Che cos’è?
Il nome completo è ‘Global Compact for Safe, Orderly and Regular Migration Global Compact’ (‘Global compact per una migrazione sicura, ordinata e regolare) stabilisce “un’intesa comune, responsabilità condivise e unità di intenti in materia di migrazione”.
Il testo, di 34 pagine, definisce un “quadro di cooperazione” per affrontare la migrazione internazionale. Limitare la pressione sui paesi che hanno molti migranti e promuovere l’autosufficienza dei nuovi arrivati sono due dei punti chiave.
Quali sono i suoi obiettivi?
Il patto si articola in 23 obiettivi che, stando a quanto si legge, mirano a gestire meglio la migrazione a livello locale, nazionale, regionale e globale.
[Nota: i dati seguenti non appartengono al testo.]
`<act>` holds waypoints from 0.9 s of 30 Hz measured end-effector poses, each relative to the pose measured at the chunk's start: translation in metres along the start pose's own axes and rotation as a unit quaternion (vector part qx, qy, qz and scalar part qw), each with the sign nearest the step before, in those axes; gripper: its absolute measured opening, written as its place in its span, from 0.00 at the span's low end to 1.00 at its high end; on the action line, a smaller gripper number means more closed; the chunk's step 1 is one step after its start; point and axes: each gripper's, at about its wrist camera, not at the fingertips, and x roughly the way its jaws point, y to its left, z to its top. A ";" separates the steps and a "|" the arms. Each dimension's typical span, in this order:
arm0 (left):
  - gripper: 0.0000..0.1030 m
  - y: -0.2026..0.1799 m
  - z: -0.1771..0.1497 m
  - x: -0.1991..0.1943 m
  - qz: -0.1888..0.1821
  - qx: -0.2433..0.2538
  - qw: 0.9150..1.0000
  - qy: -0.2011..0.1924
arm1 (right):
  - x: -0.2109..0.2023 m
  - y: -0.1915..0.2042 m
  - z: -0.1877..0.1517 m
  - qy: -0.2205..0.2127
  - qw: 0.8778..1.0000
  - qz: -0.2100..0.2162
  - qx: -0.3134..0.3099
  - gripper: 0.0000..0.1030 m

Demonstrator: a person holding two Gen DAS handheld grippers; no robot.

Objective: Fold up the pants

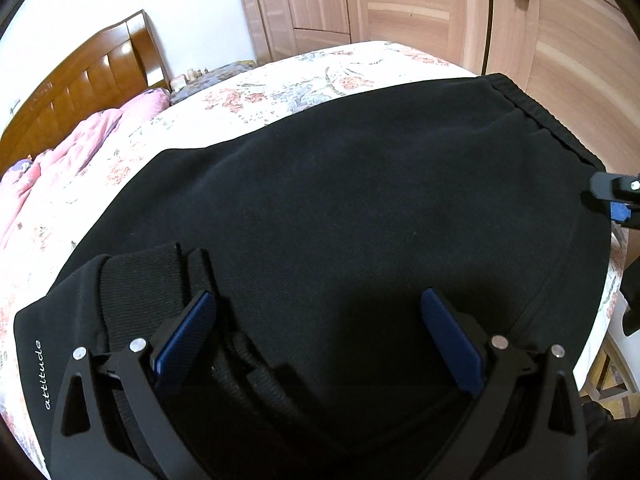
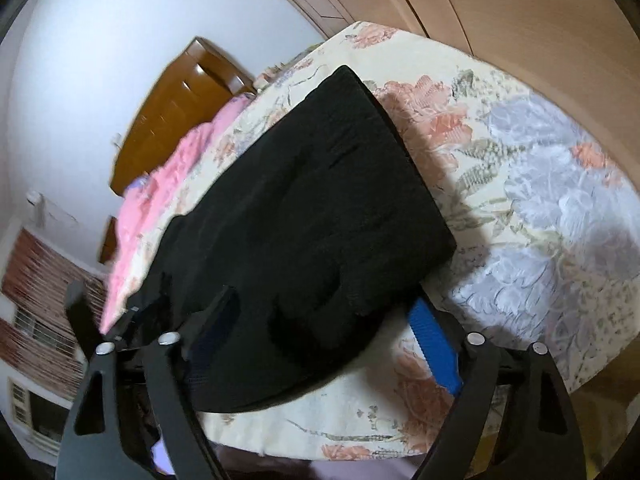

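Two grippers, one pair of black pants (image 1: 340, 208) lying flat on the floral bedspread (image 1: 304, 76), near the foot end, well away from the wooden headboard (image 1: 80, 80). The pants look already doubled, leg on leg. Their long axis runs from the waistband (image 1: 532, 108) on the wardrobe side to the ribbed cuffs (image 1: 148, 280) on the side where the pink quilt (image 1: 68, 148) lies.

Left gripper (image 1: 316, 344) hangs over the cuff end. Its blue pads (image 1: 184, 344) are spread wide w/ cloth under and between them, not pinched. One pad sits right at the cuff rib; the other is over plain fabric further toward the waistband.

Right gripper (image 2: 320, 344) is at the waistband-end corner nearest the bed edge. A lobe of cloth sits between its fingers; the blue pad (image 2: 432, 344) on the bedspread side is clear of the fabric w/ bedspread showing in the gap, so it's apart, not clamping. The other pad is mostly hidden by cloth; can't tell if it touches.

Judgement: next fold prob. goes end to end along the long axis, cuffs toward the waistband or the reverse. Left is nearer the cuffs, right nearer the waistband. Neither has a grip yet, so both need to close on an edge first. Risk: catching only the top layer.
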 end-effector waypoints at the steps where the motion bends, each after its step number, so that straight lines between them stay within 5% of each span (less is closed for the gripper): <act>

L’obiettivo del patto è quello di:
- Mitigare i fattori che impediscono alle persone di costruire e mantenere i mezzi di sussistenza nei loro paesi di origine;
- Ridurre i rischi e le vulnerabilità che i migranti affrontano nelle diverse fasi della migrazione;
- Affrontare le preoccupazioni degli Stati e delle comunità e riconoscere che le società stanno subendo cambiamenti demografici, economici, sociali e ambientali;
- Creare le condizioni che consentano a tutti i migranti di arricchire la società attraverso le loro capacità umane, economiche e sociali e facilitare il loro contributo allo sviluppo a livello locale, nazionale, regionale e globale.
Come è nato?
E’ importante sottolineare che l’accordo non è vincolante. L’idea ha cominciato a farsi largo tre anni, mentre l’Europa si confrontava con la crisi migratoria del 2015. Le Nazioni Unite hanno convocato una riunione per discutere una risposta adeguata.
L’anno successivo 193 paesi membri hanno firmato la Dichiarazione di New York, chiedendo l’adozione di un patto migratorio entro la fine del 2018. Quel patto è diventato il Global Compact.
I membri dell’ONU, esclusi gli Stati Uniti, hanno concordato una bozza del patto nel luglio 2018 e ora si riuniranno a Marrakech per adottarlo formalmente.
Come hanno reagito i paesi?
Inizialmente, solo il governo anti-immigrazione di Viktor Orban in Ungheria ha detto che non avrebbe adottato il Global Compact, ma ora un numero crescente di paesi dell’Ue si oppone all’accordo.
Oltre all’Italia, tra i paesi che hanno fatto marcia indietro ci sono Polonia, Bulgaria, Repubblica Ceca e Austria, che attualmente detiene la presidenza di turno della Ue. Tra i paesi non-Ue si sono opposti all’accordo Stati Uniti, Israele e Australia.
La Danimarca e i Paesi Bassi hanno lottato per dare pieno sostegno all’accordo, che ha scatenato polemiche politiche in Germania, Italia ed Estonia.
In Belgio il primo ministro belga Charles Michel ha chiesto al Parlamento di esprimersi sulla questione. Una decisione maturata dopo le critiche piovute sul premier dal partito di destra Nuova alleanza fiamminga (N-VA), il principale partito che sostiene il governo.
N-VA ha accusato Michel di avere promesso all’Onu di sottoscrivere un accordo che, secondo il partito, danneggerebbe la sovranità del paese. Per evitare una crisi politica Michel ha deciso di assecondare le richieste di N-VA e ha chiesto al Parlamento di votare sul Global Compact. Il voto è previsto per oggi.
Il premier slovacco Peter Pellegrini ha detto che il suo governo “non accetterà mai” il patto. La decisione del Parlamento di Bratislava di respingere il patto ha indotto il ministro degli esteri Miroslav Lajcak a dimettersi lo scorso 29 novembre: Lajcak era presidente dell’Assemblea Generale dell’Onu quando è stato redatto il Global Compact.